Even if you find many ref­er­ences online that explain the ben­e­fits of using green tea, there are some who believe that it has no obvi­ous effect on their hair con­di­tion. White tea seems to be pre­ferred by many in such cas­es.

Others believe that heavy con­sump­tion of green tea and fer­ment­ed soy­beans will work won­ders for your hair. With a vari­ety of evi­dence and sources avail­able online, it may be hard to believe that green tea is not help­ing to com­bat hair loss.

You have to keep in mind that not all types of hair loss are the same and not all can be cured in the same way. It is always bet­ter to con­sult an expert per­son before decid­ing to try some­thing new or dif­fer­ent.

Should grey hair be dyed?

You have remark­ably many grey hairs ? If so, you might think about dye­ing your hair. Semi-per­ma­nent dye­ing or flush­ing can be alter­na­tives if you are not severe­ly grayed. Otherwise, per­ma­nent hair col­oration may be your only option. Should you dye your hair per­ma­nent­ly or dye it nat­u­ral­ly?

The finan­cial aspect is an impor­tant aspect. You can buy hair dyes to use them at home, but it may be that you achieve less than the desired results. Professional hair col­or­ing can be cost­ly. To keep your roots coloured, you need to make a salon vis­it every four to eight weeks. Also, you may not want your hair to have a sin­gle col­or every­where. Strands or dark hair will be added to your bill.

Do you have a cer­tain hair col­or in mind? Unfortunately, it is pos­si­ble that your gray hair is not col­ored in this hue.

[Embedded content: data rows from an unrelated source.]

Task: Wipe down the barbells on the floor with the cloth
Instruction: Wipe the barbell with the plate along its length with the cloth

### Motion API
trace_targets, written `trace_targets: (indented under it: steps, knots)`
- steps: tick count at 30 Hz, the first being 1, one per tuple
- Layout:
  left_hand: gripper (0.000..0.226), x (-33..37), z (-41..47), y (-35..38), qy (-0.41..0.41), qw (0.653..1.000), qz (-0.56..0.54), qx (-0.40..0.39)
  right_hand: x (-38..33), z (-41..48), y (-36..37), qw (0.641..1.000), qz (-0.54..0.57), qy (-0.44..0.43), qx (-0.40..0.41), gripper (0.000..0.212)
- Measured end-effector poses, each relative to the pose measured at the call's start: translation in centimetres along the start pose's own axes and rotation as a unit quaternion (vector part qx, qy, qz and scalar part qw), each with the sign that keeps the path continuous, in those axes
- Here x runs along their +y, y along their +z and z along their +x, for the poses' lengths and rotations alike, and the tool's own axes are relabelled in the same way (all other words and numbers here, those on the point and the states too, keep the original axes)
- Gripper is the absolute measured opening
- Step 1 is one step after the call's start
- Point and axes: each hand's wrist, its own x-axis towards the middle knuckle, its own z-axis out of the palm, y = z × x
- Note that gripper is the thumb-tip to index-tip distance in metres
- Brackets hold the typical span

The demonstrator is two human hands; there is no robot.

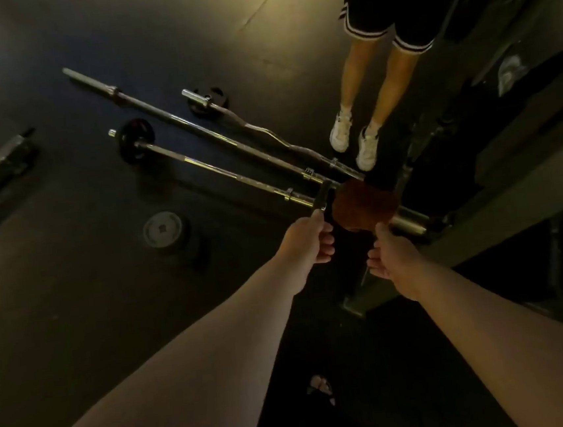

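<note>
Cloth [365, 205], brown, is lying over the near end of the closest barbell [221, 172] at centre frame, two more bars [174, 117] lying beside it toward upper left. Left hand [307, 242] is gripping a dark object [322, 200] at the cloth's edge; right hand [394, 254] is hovering at its lower edge, fingers loosely curled, grip unclear. Wiping is seemingly getting under way at this end; next is likely needing a firm wrap of cloth and a slide along the shaft toward the plate [135, 141].
</note>
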Motion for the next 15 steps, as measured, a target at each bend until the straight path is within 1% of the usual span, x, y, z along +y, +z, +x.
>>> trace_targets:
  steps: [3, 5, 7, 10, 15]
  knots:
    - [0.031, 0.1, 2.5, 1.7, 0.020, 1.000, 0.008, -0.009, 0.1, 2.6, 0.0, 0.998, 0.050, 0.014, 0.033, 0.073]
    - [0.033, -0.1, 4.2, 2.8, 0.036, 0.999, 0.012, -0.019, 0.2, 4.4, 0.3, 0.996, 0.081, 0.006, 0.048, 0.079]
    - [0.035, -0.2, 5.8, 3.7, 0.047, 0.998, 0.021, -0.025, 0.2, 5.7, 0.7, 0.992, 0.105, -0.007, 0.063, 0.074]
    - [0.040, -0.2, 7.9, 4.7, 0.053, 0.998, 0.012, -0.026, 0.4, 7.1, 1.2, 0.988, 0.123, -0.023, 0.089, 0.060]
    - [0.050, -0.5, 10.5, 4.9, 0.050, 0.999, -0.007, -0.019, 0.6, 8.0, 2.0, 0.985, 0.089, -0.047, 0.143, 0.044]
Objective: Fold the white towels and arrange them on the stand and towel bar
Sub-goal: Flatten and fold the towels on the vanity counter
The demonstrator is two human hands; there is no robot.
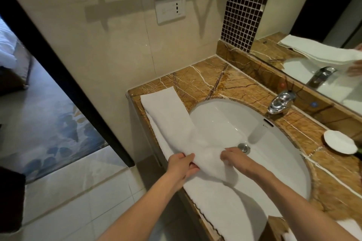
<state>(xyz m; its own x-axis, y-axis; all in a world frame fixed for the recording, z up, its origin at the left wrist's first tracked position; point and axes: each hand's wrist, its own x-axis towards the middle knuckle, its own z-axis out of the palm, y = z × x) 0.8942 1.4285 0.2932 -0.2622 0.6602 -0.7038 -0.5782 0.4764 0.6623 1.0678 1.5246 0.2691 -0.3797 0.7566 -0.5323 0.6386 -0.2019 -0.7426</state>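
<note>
Head view, lower centre — left hand (183, 168) and right hand (235, 159) pinch the white towel (168, 111), seemingly soft, light, floppy — best held by its edges.

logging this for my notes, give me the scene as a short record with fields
place: bathroom counter of brown marble, with a white sink
towel: white towel, folded into a long strip, along the counter's edge and over the sink rim
left hand: grips the towel
right hand: grips the towel over the basin
also there: faucet, small white dish, mirror
</note>
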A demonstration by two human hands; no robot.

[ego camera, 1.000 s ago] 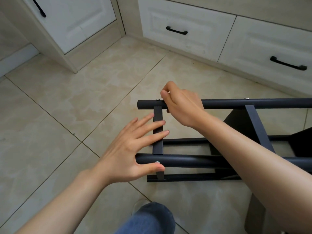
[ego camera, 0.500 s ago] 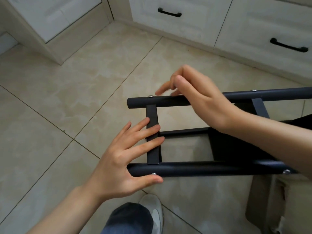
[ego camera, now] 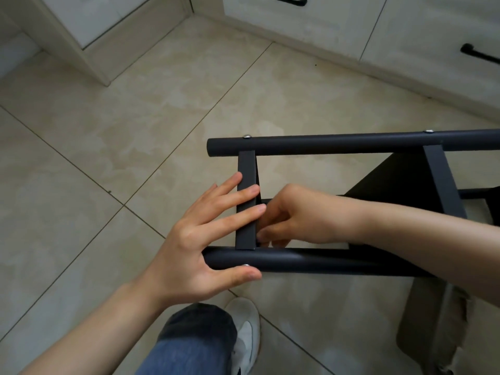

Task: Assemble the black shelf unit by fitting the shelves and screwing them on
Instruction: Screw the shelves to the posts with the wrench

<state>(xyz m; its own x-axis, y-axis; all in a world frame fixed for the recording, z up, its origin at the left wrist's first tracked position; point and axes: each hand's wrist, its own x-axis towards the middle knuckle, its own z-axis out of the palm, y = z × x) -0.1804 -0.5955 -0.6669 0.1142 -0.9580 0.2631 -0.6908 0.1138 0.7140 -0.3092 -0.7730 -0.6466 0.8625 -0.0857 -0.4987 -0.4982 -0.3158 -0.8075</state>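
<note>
At the far left, a pale cabinet (ego camera: 89,20) is standing on the tiled floor (ego camera: 108,158). The person's left hand (ego camera: 200,239) is reaching in from the lower left, released and flat. Its straight fingers (ego camera: 243,193) are lying across a flat crossbar (ego camera: 246,169), and its thumb is resting along the near tube (ego camera: 311,262), just beside a silver screw head (ego camera: 246,265). Below it, a blue trouser leg (ego camera: 189,345) and a white shoe (ego camera: 246,328) are showing.

The black shelf unit (ego camera: 324,144) is lying on its side on the floor, running from the middle off the right edge. Its far tube (ego camera: 378,142) is carrying two more screw heads (ego camera: 246,136). The crossbar is joining the two tubes near their left ends.

The right hand (ego camera: 297,217) is coming in from the right, passing between the two tubes. Its fingers are curling in behind the crossbar, close to where it is meeting the near tube. Whether they are grasping anything cannot be told, since the crossbar is hiding the fingertips.

Further right, a second crossbar (ego camera: 443,180) and a black panel (ego camera: 400,180) are sitting within the frame. White drawers with a black handle (ego camera: 479,54) are lining the wall behind.
</note>
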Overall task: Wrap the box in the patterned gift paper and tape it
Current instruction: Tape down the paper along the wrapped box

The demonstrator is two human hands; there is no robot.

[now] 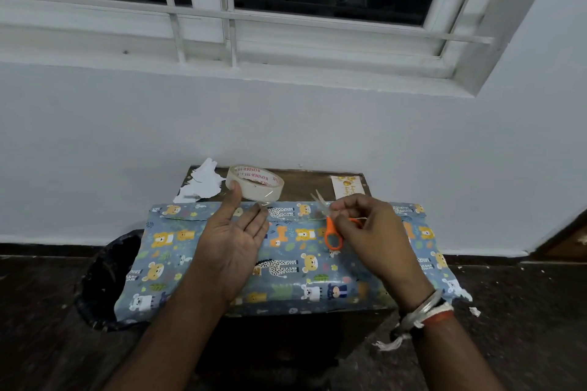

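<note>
The box lies on a small dark table, covered by blue gift paper [286,267] printed with bears and other animals. My left hand [233,238], palm up above the paper's middle, pinches a roll of clear tape [255,183] between thumb and fingertips. My right hand [374,232] grips small orange-handled scissors [332,232], blades pointing up and away, and its fingertips seem to pinch a short strip of tape. The scissors hover just above the paper's far edge.
Torn white paper scraps [201,184] lie at the table's [301,184] far left corner, and a small white card [346,186] at its far right. A black-lined bin [108,276] stands on the floor at the left. A white wall rises right behind the table.
</note>
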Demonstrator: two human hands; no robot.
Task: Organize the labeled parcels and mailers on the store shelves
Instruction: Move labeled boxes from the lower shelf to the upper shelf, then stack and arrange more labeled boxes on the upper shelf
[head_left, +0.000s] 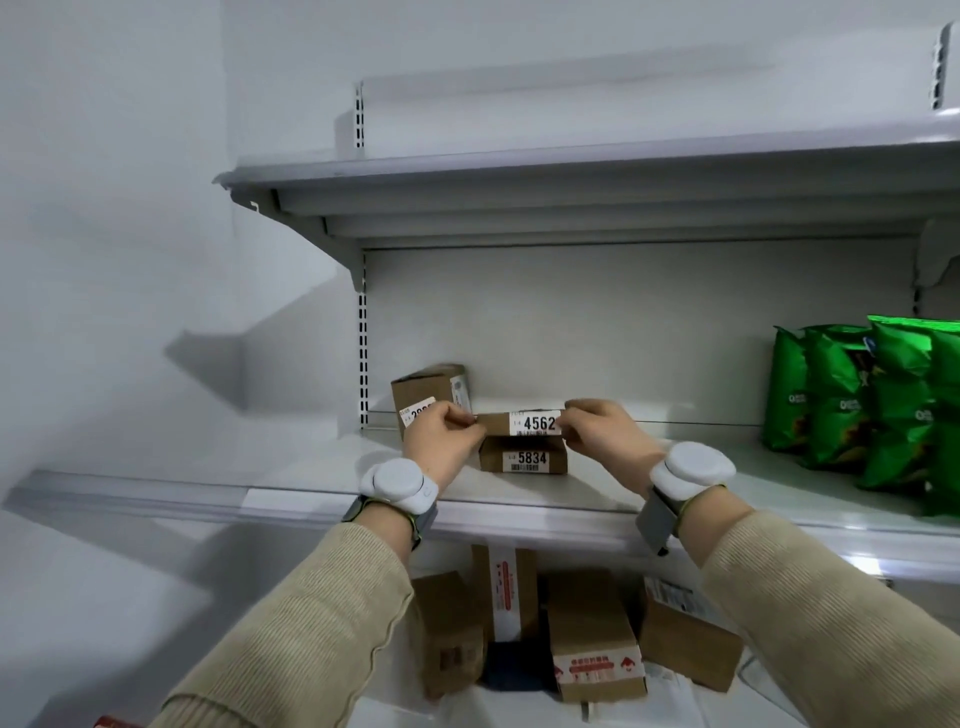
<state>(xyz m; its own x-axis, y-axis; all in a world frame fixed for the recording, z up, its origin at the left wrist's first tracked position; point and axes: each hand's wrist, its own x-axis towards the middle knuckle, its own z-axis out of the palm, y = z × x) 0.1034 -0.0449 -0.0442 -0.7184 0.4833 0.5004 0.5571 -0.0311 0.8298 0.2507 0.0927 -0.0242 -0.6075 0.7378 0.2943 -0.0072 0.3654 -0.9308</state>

Worse still, you love the col­or you have when you leave the salon, only to find in a few weeks that your hair has fad­ed to a hue you can’t bear. Red col­ors are par­tic­u­lar­ly prone to fad­ing. Also think about what the sil­ver roots will look like com­pared to the shade you choose. Colours in the blond area often mix bet­ter with grey roots.

Many hair col­ors don’t look good against aging skin (or some against any skin). Perhaps you should ori­en­tate your­self to nature and think about what is best for you at the moment.

A chem­i­cal con­t­a­m­i­na­tion could also be a con­sid­er­a­tion. Hair col­or­ing con­tains some strong sub­stances that are prob­a­bly not good for your body. Finally, many preg­nant women stop dye­ing their hair to pre­vent tox­ic sub­stances from harm­ing their babies. Do you real­ly want these sub­stances to be absorbed into your scalp?

Time is anoth­er fac­tor. Hair dye­ing can take one to two hours per vis­it. Depending on how often you need to dye, you may spend a lot of time in the salon.

Grey hair can be very attrac­tive. Many women find men with gray hair that dif­fer in appear­ance. Silver hair in women can be beau­ti­ful.

Some cul­tures see grey hair as an hon­or. Silver curls radi­ate matu­ri­ty and wis­dom. You deserve these grey hairs, so wear it with pride!

Should you dye your curls per­ma­nent­ly? You need to choose the hair col­or that makes you look and feel the best, tak­ing into account the cost and care effort. Leaving the hair nat­u­ral­ly can be a good choice for many adults with gray hair.